» **Task description**:
Read the entries below and pull out each line with the string "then".

*** Opening Provided records ***

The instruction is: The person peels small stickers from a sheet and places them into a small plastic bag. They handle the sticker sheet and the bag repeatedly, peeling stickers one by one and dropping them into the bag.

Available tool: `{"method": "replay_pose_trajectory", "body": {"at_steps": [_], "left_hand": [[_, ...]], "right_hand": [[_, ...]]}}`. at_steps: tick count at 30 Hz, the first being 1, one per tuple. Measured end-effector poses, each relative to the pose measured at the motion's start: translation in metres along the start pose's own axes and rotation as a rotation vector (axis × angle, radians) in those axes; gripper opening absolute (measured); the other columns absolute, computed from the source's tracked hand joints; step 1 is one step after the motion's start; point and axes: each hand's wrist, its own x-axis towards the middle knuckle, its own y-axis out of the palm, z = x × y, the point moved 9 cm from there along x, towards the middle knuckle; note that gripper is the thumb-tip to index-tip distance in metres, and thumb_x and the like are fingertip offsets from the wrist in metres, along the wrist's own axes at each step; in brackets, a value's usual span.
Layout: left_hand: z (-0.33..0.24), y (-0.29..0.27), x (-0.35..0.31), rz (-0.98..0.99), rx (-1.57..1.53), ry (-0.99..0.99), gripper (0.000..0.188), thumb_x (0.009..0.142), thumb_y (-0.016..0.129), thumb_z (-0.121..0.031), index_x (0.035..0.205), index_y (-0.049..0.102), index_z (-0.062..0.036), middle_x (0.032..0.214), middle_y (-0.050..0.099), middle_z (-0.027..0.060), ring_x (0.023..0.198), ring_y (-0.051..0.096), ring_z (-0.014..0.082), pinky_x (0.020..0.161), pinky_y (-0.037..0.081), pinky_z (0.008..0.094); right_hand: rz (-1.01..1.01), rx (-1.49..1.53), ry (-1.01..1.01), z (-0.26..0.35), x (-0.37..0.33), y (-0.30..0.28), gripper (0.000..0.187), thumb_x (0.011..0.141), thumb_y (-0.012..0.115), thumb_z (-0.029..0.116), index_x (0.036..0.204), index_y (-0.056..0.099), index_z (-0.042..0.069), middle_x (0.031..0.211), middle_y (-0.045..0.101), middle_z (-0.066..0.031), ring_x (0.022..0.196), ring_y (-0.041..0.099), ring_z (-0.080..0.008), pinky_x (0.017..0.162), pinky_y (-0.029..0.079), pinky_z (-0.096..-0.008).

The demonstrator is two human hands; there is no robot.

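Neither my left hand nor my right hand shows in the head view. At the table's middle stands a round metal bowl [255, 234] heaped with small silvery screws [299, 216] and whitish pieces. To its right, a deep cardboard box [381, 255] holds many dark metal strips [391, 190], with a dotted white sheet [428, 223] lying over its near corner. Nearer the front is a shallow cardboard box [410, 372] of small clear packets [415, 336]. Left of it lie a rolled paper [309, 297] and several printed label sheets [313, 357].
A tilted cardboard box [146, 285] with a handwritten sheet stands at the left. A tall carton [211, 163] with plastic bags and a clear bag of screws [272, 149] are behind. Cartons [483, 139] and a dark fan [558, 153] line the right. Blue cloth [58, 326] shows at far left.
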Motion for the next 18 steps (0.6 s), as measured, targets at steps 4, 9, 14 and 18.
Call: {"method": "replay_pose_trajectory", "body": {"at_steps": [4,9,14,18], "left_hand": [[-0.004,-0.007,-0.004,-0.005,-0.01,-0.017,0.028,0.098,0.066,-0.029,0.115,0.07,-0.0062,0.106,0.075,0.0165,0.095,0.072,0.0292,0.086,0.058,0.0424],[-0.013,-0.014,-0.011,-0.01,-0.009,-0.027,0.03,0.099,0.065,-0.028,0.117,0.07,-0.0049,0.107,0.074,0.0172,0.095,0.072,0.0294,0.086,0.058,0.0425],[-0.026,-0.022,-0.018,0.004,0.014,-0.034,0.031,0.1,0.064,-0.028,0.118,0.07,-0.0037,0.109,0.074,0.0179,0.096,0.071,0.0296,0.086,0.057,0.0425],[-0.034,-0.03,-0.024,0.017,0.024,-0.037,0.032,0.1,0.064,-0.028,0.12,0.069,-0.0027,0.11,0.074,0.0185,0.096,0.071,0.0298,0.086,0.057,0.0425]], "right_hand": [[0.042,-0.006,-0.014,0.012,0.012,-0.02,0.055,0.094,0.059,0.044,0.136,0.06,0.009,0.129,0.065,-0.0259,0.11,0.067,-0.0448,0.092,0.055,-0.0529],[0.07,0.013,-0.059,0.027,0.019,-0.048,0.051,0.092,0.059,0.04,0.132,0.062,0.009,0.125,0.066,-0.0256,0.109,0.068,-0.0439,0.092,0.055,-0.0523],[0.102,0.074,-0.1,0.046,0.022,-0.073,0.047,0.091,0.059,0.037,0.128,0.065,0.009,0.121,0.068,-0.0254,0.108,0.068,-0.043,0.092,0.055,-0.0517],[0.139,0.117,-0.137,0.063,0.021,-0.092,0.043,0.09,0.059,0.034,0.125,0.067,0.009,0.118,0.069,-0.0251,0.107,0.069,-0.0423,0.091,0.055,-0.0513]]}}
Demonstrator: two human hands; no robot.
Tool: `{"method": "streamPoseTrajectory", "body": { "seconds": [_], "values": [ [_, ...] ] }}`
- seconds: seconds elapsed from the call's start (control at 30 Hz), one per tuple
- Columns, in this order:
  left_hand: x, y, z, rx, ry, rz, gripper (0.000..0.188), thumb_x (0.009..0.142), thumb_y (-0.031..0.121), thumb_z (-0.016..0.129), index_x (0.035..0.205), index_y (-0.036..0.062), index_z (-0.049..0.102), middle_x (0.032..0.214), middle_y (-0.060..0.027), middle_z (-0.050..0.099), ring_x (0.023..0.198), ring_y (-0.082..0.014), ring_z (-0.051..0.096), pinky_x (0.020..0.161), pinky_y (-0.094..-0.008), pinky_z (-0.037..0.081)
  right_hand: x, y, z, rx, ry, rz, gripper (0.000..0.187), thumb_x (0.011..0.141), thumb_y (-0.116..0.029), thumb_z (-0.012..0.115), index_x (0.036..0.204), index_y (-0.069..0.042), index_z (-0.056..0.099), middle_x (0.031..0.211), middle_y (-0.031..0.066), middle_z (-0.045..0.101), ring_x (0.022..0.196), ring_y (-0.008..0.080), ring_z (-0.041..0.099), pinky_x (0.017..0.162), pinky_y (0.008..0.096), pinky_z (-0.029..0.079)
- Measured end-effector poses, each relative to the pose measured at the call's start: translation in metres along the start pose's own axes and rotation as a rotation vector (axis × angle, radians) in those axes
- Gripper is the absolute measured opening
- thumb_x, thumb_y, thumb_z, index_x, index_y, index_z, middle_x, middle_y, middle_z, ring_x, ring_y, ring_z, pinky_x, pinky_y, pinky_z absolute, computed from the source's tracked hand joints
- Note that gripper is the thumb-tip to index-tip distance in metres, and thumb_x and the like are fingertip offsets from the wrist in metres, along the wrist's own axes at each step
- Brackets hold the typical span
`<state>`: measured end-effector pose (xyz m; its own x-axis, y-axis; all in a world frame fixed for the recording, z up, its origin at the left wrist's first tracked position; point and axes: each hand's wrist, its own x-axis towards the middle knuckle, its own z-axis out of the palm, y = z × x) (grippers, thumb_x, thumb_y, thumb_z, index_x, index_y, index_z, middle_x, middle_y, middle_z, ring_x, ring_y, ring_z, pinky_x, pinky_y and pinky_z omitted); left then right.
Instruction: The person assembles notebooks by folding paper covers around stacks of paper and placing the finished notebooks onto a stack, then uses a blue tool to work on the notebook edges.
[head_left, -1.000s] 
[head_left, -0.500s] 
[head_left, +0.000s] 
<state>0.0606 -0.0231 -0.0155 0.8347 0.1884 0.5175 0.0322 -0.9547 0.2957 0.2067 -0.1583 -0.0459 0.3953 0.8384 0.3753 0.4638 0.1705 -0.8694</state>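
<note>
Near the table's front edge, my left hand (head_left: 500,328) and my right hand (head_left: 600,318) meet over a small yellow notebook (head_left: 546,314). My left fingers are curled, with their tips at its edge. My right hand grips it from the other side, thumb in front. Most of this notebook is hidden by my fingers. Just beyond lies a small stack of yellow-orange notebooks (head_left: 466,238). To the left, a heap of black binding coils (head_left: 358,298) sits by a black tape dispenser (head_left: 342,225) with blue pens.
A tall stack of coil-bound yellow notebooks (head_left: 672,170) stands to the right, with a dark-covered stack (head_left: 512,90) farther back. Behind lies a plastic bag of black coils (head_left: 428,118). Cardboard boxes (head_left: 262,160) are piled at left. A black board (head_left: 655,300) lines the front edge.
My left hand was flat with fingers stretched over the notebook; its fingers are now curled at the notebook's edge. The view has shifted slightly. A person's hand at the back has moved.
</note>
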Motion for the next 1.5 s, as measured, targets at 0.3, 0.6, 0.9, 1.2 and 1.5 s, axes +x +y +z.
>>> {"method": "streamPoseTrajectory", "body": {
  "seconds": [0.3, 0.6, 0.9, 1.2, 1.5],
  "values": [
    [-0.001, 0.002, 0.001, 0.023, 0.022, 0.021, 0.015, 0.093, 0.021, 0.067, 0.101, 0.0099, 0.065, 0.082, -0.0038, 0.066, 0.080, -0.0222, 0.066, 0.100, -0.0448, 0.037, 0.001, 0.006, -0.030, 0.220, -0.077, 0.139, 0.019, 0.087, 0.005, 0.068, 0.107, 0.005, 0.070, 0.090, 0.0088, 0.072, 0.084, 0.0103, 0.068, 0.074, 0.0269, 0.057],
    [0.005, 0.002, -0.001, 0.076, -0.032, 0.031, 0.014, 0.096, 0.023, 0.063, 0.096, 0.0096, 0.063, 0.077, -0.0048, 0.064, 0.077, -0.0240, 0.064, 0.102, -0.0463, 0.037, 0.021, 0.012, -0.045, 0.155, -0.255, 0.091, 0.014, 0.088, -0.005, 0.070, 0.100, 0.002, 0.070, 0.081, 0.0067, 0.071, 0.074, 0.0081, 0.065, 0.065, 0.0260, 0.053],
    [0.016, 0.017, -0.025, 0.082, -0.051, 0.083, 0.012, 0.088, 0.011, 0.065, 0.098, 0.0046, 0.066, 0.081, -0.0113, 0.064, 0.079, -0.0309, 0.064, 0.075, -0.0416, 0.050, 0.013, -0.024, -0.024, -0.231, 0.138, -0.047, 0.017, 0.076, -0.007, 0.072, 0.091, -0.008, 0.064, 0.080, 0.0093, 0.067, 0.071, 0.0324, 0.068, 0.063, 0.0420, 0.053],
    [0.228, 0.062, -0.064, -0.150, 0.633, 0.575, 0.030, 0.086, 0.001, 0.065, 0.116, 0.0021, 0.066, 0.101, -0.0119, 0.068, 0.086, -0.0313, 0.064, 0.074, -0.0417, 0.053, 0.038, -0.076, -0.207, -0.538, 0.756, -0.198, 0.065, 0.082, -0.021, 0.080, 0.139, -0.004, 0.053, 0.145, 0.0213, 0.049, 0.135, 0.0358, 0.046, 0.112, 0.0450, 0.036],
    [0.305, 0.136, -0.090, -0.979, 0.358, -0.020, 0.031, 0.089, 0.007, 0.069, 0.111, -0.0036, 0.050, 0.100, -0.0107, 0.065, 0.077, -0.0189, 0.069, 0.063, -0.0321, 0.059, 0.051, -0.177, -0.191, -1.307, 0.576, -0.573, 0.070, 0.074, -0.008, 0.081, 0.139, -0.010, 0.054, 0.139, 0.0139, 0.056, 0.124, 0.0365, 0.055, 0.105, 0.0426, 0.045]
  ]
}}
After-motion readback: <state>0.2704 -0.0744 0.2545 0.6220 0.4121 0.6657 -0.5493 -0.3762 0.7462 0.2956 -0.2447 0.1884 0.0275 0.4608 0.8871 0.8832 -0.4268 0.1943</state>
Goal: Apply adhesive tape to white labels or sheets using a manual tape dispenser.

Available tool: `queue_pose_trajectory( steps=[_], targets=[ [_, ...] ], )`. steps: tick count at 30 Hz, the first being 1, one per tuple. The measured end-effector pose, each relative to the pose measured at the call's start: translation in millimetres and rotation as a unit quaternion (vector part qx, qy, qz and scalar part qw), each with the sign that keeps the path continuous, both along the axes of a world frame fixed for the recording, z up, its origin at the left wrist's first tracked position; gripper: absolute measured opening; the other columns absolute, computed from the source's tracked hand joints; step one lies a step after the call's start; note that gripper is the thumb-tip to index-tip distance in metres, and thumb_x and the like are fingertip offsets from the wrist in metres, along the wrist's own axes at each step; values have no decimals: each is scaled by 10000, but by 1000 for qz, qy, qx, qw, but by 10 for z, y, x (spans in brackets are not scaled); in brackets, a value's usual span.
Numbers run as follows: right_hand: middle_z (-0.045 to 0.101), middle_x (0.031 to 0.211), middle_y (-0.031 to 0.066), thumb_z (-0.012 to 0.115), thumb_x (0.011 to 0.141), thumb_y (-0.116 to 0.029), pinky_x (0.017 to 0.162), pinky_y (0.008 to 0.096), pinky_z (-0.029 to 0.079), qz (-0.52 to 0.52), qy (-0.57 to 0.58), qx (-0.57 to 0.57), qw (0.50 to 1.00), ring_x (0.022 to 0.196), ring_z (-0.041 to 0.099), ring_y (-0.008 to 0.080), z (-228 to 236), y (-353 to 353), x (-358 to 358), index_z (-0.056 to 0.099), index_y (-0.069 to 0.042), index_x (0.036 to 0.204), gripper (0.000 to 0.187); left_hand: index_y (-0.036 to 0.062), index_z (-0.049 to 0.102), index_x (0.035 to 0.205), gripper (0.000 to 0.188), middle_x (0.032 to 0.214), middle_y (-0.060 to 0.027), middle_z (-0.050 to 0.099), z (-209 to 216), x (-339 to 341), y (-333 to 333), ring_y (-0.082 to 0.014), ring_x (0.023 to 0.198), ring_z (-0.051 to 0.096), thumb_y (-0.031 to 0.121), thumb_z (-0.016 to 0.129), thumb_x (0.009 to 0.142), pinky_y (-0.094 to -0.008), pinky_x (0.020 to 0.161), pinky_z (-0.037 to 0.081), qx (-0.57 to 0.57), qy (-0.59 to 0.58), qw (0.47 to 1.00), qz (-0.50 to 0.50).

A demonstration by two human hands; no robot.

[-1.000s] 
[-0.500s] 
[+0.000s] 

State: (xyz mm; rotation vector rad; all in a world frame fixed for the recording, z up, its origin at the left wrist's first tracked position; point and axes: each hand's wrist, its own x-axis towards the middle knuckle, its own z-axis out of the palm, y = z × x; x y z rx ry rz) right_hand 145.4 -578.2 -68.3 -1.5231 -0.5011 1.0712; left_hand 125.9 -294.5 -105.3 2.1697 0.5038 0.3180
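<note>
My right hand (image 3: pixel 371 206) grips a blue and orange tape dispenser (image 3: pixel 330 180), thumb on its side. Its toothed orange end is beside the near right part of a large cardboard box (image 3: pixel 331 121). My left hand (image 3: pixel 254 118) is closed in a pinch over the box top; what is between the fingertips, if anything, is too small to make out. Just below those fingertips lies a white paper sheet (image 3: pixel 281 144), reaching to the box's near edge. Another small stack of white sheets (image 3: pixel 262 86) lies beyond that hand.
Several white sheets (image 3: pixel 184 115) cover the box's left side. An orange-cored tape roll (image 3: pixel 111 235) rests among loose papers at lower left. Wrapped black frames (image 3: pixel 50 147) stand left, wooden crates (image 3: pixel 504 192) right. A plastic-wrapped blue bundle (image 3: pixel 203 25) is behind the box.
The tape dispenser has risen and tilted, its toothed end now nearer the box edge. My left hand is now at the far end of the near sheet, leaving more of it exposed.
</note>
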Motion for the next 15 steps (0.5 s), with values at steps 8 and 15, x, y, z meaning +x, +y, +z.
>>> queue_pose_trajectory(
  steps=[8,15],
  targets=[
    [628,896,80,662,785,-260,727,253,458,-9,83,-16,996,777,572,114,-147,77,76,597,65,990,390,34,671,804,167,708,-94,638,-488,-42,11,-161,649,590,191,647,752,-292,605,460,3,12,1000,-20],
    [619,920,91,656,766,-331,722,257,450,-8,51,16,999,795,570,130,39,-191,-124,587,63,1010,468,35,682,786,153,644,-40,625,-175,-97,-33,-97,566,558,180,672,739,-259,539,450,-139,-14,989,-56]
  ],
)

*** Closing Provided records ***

» **Solution to the exercise**:
`<state>`: measured end-effector pose (xyz m; its own x-axis, y-axis; all in a world frame fixed for the recording, z up, its origin at the left wrist's first tracked position; point and axes: each hand's wrist, its own x-axis towards the middle knuckle, its own z-axis out of the palm, y = z × x) (grippers, thumb_x, thumb_y, thumb_z, index_x, index_y, index_z, middle_x, middle_y, middle_z, ring_x, ring_y, ring_z, pinky_x, pinky_y and pinky_z omitted); left then right.
Instruction: The person assembles notebooks by folding paper covers around stacks of paper and placing the finished notebooks onto a stack, then uses a blue tool to work on the notebook edges.

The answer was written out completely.